- Supreme Court of the United States

Argued November 13–14, 1941 Decided January 19, 1942
- Full case name: Daniel D. Glasser, Norton I. Kretske, and Alfred E. Roth v. United States
- Citations: 315 U.S. 60 (more) 62 S. Ct. 457; 86 L. Ed. 680

Case history
- Prior: United States v. Glasser, 116 F.2d 690 (7th Cir. 1940), cert. granted, 313 U.S. 551 (1941).
- Subsequent: Rehearing denied, 315 U.S. 827 (1942).

Holding
- (1) A defense lawyer's conflict of interest arising from a simultaneous representation of co-defendants violates the Assistance of Counsel Clause of the Sixth Amendment (2) The exclusion of women from the jury pool, other than members of the League of Women Voters who have attended a jury training class, violates the fair-cross section requirement of the Impartial Jury Clause of the Sixth Amendment

Court membership
- Chief Justice Harlan F. Stone Associate Justices Owen Roberts · Hugo Black Stanley F. Reed · Felix Frankfurter William O. Douglas · Frank Murphy James F. Byrnes · Robert H. Jackson

Case opinions
- Majority: Murphy, joined by Roberts, Black, Reed, Douglas, Byrnes
- Dissent: Frankfurter, joined by Stone
- Jackson took no part in the consideration or decision of the case.

Laws applied
- U.S. Const. amend. VI

= Glasser v. United States =

Glasser v. United States, 315 U.S. 60 (1942), is a landmark decision of the US Supreme Court on two issues of constitutional criminal procedure. Glasser was the first Supreme Court decision to hold that the Assistance of Counsel Clause of the Sixth Amendment required the reversal of a criminal defendant's conviction if his lawyer's representation of him was limited by a conflict of interest.

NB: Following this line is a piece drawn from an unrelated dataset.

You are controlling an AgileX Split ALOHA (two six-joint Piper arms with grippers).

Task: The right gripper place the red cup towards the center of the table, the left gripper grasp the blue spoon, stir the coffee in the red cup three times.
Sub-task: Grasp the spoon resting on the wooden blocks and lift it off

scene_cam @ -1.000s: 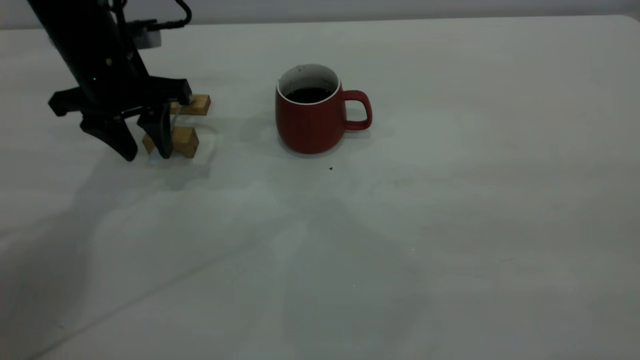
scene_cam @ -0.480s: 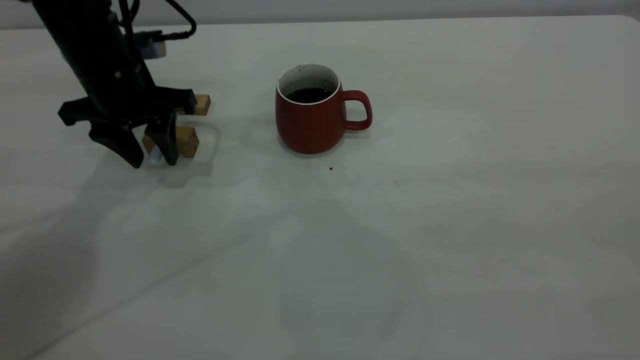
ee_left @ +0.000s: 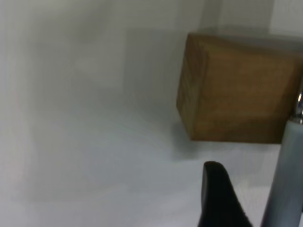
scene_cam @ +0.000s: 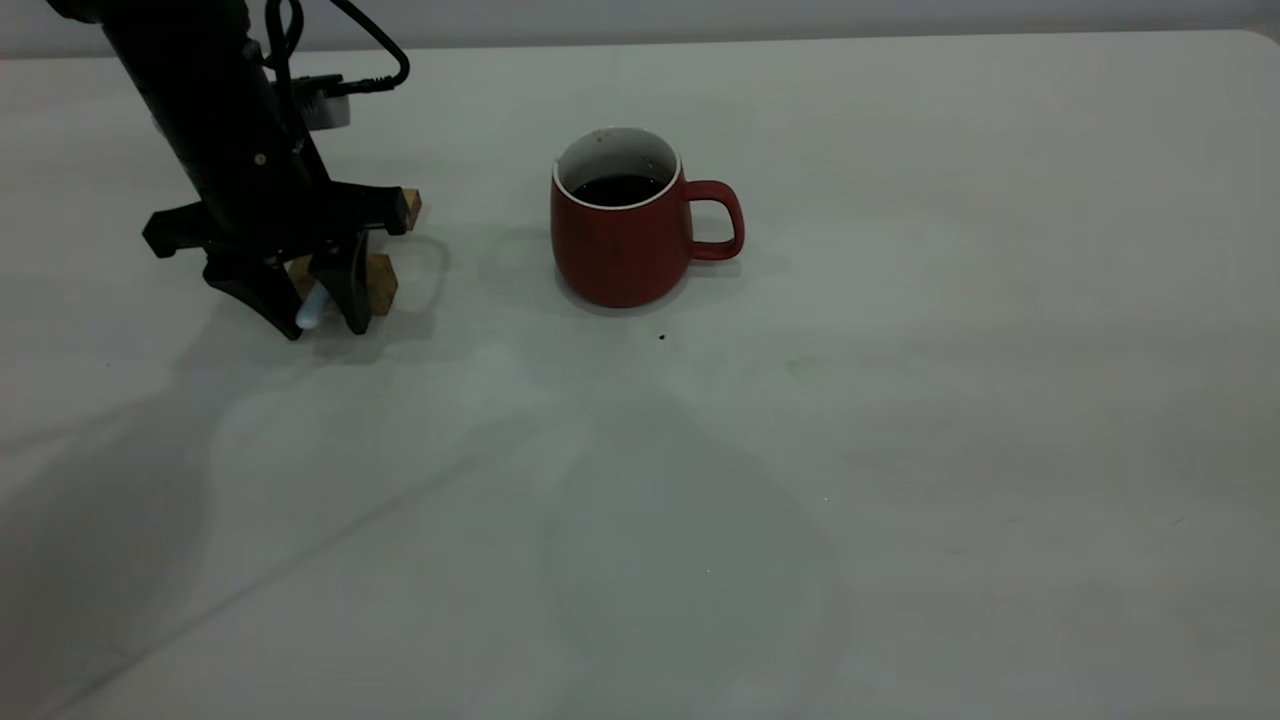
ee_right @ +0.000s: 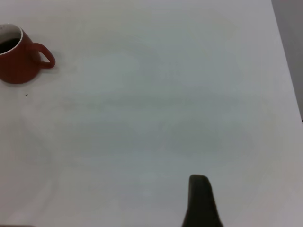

Further, Glasser held that the exclusion of women (other than members of the League of Women Voters who had taken a jury training class) from the jury pool violated the Impartial Jury Clause of the Sixth Amendment, but declined to reverse the other two convictions on this ground for technical reasons. Glasser is the first majority opinion of the Court to use the phrase "cross-section of the community". Glasser was also the first jury discrimination case to invoke the Sixth Amendment (rather than Equal Protection Clause of the Fourteenth Amendment).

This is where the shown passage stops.